Когда же он подъехал к портику, там, ожидая его, стояли высокий темноволосый красавец Джон Себастиан и рядом с ним — человек-гора, напоминавший одновременно и президента Гувера, и Генриха Восьмого, огромный, бородатый, с квадратным лицом. Он курил трубку и улыбался, добродушно и приветливо.
— Добрался-таки! — воскликнул молодой Себастиан, прыгая прямо в снег и горячо пожимая Эллери руку. — О машине и багаже не беспокойся. Артур, это Эллери Куин, гроза драконов и великий ум. Кроме того, его отец — настоящий живой полицейский инспектор.
— И, не забывай, благодушный любитель нюхательного табаку, — заплетаясь, произнес Эллери. — Мистер Крейг, я счастлив, я потрясен, я обледенен… И сокрушен, — добавил он, тряся правой рукой — пожатие Артура Крейга было под стать его размерам, и шестьдесят три прожитых года на его силе никак не отразились. Борода и волосы Крейга были светлыми и еще густыми, темные глаза на большой голове были не менее оживленными, чем у его подопечного, только в них светилась такая доброта и терпимость, какой не было у Джона, да и, кстати говоря, у Генриха Восьмого.
— Классический образчик отца, — заметил Джон с серьезным видом. — Этот своей хваткой всегда ставил меня на место еще с тех пор, как я в коротких штанишках бегал.
— Боюсь, результат весьма сомнителен, — приятным баском заметил Крейг. — Добро пожаловать, мистер Куин.

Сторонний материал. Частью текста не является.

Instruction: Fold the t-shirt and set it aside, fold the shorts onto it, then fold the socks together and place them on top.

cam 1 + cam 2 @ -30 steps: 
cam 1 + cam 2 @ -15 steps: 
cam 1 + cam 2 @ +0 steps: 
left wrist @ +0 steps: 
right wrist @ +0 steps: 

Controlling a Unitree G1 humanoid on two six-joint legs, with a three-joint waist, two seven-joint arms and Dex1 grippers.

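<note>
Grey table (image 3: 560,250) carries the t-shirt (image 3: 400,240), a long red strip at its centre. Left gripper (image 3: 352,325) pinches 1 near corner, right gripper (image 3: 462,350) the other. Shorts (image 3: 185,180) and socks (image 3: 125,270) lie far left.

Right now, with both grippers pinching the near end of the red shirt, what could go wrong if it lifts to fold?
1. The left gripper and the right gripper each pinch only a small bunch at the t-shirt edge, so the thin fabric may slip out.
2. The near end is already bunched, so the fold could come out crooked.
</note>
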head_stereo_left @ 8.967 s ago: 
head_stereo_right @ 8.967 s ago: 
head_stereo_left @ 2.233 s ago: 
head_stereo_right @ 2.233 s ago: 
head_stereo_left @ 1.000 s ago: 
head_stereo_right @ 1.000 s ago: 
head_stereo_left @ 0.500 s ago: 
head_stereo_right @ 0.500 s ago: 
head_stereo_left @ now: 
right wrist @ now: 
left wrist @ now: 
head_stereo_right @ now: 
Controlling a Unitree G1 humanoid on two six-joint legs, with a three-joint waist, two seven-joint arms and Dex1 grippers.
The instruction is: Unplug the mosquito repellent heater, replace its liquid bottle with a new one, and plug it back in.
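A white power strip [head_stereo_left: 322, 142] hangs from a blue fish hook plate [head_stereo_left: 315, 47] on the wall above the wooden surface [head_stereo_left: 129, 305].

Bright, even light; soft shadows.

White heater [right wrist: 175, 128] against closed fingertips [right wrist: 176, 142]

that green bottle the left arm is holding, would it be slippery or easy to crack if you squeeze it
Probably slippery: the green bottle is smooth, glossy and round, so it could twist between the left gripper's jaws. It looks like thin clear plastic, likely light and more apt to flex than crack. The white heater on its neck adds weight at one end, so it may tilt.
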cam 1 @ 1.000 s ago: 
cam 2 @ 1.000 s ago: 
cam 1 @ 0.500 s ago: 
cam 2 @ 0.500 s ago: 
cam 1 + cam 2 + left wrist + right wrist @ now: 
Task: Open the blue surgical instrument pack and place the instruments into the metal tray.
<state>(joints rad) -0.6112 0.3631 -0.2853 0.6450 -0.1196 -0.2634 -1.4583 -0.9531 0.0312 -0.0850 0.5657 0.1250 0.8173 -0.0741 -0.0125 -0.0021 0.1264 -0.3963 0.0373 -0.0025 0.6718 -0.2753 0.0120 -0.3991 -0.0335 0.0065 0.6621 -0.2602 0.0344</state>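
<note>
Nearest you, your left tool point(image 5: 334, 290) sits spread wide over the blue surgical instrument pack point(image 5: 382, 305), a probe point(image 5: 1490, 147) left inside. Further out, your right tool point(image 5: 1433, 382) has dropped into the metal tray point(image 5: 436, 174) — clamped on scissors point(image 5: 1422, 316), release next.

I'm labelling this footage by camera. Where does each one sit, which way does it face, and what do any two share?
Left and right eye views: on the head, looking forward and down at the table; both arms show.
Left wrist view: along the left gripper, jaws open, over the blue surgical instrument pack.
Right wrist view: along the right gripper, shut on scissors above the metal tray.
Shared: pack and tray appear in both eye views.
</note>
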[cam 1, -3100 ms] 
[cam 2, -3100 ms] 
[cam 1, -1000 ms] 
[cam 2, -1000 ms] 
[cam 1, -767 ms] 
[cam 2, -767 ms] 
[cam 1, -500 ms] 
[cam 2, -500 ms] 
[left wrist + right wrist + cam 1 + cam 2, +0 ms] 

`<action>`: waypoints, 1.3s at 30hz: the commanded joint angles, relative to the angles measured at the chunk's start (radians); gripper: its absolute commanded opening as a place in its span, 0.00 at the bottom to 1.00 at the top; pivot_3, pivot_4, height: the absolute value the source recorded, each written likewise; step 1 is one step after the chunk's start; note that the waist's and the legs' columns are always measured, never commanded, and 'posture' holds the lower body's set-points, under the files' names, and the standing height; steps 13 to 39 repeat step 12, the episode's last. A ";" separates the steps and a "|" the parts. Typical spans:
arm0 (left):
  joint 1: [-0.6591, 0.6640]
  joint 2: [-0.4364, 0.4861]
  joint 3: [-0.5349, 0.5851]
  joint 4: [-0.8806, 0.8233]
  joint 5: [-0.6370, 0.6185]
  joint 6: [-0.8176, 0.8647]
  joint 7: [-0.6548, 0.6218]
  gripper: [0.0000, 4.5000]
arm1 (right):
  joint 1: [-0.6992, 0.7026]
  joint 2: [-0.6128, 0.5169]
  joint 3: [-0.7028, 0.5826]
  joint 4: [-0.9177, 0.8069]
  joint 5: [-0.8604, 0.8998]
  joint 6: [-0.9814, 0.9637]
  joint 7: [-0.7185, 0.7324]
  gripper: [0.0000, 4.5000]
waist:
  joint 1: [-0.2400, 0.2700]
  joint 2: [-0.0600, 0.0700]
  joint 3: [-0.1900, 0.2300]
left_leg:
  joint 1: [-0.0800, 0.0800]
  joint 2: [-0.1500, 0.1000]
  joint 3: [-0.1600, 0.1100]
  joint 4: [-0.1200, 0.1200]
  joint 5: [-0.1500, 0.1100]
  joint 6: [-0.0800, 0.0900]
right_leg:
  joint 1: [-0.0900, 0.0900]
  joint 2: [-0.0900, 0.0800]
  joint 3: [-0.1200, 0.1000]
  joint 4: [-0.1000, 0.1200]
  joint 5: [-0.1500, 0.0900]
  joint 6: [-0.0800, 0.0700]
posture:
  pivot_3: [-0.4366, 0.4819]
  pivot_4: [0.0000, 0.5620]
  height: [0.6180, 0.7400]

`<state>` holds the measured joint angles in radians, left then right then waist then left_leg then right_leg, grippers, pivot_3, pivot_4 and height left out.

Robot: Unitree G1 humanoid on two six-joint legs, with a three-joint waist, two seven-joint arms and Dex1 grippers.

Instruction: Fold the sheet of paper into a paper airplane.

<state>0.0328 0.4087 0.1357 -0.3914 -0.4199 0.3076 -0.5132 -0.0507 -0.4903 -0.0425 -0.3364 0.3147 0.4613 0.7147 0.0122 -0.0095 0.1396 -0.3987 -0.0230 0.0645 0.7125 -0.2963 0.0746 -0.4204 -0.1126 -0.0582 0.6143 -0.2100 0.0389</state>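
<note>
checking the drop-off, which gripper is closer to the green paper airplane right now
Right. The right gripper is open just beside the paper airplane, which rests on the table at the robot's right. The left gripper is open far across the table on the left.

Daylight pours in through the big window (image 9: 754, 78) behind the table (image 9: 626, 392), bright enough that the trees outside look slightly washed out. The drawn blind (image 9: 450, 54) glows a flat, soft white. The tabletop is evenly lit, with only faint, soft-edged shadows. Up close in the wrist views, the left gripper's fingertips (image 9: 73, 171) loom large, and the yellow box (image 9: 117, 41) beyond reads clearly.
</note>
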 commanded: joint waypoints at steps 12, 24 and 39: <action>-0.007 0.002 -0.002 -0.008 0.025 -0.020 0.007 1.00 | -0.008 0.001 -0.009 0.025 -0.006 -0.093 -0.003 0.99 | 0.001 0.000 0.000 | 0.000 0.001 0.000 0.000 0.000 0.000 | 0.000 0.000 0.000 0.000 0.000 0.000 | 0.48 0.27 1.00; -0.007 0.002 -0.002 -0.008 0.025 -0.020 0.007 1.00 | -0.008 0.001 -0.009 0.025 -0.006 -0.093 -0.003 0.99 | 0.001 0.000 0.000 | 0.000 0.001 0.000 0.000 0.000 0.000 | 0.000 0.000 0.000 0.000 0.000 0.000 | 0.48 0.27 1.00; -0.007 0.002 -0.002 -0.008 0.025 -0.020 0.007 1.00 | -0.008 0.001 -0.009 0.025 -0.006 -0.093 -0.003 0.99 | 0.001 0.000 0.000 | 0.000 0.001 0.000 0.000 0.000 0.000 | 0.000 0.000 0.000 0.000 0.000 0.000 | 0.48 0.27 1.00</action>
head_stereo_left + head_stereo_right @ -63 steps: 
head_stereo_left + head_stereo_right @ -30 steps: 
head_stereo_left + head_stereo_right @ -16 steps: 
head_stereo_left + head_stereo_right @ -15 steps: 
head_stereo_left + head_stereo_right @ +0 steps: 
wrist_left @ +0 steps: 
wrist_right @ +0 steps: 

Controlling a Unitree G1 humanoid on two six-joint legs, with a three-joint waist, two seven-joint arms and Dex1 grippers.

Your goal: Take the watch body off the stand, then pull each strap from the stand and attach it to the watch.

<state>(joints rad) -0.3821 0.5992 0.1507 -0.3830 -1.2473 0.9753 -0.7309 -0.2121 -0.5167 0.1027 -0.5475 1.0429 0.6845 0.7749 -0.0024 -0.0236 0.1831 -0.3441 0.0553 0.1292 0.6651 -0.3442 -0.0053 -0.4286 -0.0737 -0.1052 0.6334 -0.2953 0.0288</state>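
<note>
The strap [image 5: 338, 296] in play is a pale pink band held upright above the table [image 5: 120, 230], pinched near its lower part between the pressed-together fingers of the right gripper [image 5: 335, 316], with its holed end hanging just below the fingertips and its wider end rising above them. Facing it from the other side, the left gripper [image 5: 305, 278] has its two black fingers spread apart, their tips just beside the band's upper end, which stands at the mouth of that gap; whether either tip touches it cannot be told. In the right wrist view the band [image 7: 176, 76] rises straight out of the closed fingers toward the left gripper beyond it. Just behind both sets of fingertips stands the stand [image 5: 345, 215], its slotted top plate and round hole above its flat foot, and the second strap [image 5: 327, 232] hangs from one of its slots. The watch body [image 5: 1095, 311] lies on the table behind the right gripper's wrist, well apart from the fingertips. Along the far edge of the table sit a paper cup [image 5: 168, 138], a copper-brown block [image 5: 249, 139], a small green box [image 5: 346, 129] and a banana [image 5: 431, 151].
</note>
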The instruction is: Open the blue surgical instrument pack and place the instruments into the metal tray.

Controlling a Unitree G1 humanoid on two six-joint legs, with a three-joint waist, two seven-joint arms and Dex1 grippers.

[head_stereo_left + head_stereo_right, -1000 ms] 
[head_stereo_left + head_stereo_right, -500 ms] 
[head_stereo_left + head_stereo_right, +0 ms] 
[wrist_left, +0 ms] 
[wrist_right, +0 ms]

Не знаю, с какой стати вам быть польщенным или потрясенным, но с обледенением мы в два счета справимся. Фелтон, позаботьтесь о чемодане мистера Куина и его машине. — Мускулистый дворецкий в черном костюме с бабочкой бесшумно скользнул к машине. — Пунш на каминной полке.
Кстати, и подавали этот пунш в оловянных кружках. Эллери даже и не удивился, оказавшись в громадном зале, до половины обшитом деревом, почти что феодальном: дубовые панели, балки на потолке, обитые бронзой лари, камины до потолка с медной вытяжкой, и повсюду — медь, кожа, почерневшее железо и пылающая бронза. Он поднялся наверх вслед за Фелтоном в сопровождении приятеля и кружки с ароматным зельем, восторженно заметив:
— Лучшего места для Рождества и не найти, Джон. Прямо так и слышу, как сэр Эндрю Эгыочик кричит сэру Тоби: «А не пора ли выпить?» А старый Бэлч в ответ орет: «Что же еще нам остается делать? Мы же родились под созвездием Тельца!»
— Лично я — Близнецы.
— Как говорит одна старая зануда женского пола — ты с ней скоро познакомишься, — «о человеке узнаешь по его звездам». Честное слово! — Себастиан обхватил Эллери за плечи. Он казался по-мальчишески счастливым. — Ну ты, хорек, просто здорово, что сумел приехать. Это будет застрелиться, что за праздник!
— Без убийств, пожалуйста.
— О черт, придется сменить тему. Вот и твоя конура, Эллери. Если что-то понадобится, здесь звонок к Фелтону. Как разберешься, чеши вниз. Я там тебе одну штучку презентую.